* [WHAT THE EXERCISE ASKS]
Do any lines in the data below contain "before"? If so, copy every one of them.

* [DATASET EXTRACT]
----

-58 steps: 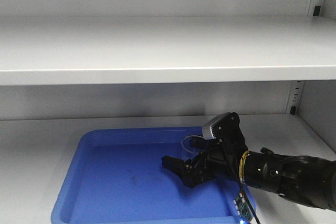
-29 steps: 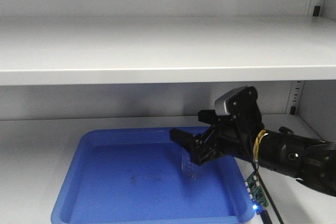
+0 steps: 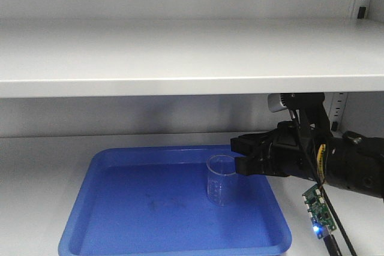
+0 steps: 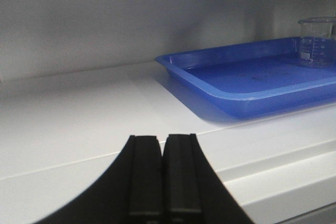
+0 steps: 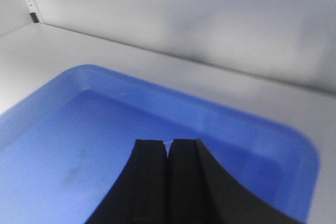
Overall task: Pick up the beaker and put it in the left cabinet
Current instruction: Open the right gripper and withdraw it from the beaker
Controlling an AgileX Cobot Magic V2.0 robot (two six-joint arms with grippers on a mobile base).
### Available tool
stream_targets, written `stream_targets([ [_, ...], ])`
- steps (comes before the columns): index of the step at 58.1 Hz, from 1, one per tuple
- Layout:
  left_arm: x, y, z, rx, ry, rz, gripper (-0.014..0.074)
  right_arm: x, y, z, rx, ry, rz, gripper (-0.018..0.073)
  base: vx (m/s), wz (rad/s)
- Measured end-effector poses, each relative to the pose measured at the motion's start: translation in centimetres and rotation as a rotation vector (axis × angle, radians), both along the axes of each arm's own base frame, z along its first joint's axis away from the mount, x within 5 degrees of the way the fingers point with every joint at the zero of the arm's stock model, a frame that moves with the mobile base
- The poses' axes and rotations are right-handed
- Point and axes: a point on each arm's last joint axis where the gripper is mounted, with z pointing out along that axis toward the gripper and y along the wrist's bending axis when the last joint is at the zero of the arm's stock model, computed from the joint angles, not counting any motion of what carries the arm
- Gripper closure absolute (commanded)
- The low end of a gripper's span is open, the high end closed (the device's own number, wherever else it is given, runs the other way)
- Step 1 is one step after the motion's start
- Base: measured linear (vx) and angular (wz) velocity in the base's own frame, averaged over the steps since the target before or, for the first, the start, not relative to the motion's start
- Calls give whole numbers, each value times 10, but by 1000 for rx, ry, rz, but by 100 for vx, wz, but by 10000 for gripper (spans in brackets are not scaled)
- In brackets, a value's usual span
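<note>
The small clear glass beaker with white graduation marks (image 3: 221, 179) stands upright inside the shallow blue plastic tray (image 3: 120, 220), toward its right rear part, and the tray rests on the lower flat shelf of the light grey metal cabinet (image 3: 180, 58). The black right gripper (image 3: 245, 155) hangs just to the right of the beaker's rim, and in the front view it appears to be clear of the glass; its wrist view shows the two fingers (image 5: 149, 182) pressed together with nothing between them. The left gripper (image 4: 164, 177) sits low at the shelf's front edge, well apart from the tray, its fingers also closed on nothing. Judging by how things lie, the beaker is already set down in the cabinet and the step in hand is most likely the withdrawal of the right arm. Done well, that means drawing the gripper straight back and slightly up, away from the flared rim, so the closed fingers never brush the light glass and tip it. The dangling cable and small circuit board (image 3: 318, 211) under the wrist should clear the tray's right wall, and the arm should stay below the upper shelf.
</note>
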Motion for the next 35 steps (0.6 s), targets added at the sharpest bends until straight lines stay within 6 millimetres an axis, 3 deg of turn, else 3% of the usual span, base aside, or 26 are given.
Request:
stream_targets([
  [6, 0, 0, 0, 0, 0, 0, 595, -5, -4, -5, 17, 41, -47, 564, 0, 0],
  [18, 0, 0, 0, 0, 0, 0, 595, -19, -19, -34, -19, 110, -172, 564, 0, 0],
  [26, 0, 0, 0, 0, 0, 0, 595, -38, -27, -45, -31, 137, -209, 564, 0, 0],
  [35, 0, 0, 0, 0, 0, 0, 595, -68, -39, -42, -27, 100, -248, 564, 0, 0],
])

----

* [TASK OUTPUT]
- steps (comes before the columns): index of the step at 58.1 Hz, from 1, one per tuple
- Base: measured linear (vx) and angular (wz) velocity in the base's own frame, averaged over the steps since the target before or, for the first, the start, not relative to the motion's start

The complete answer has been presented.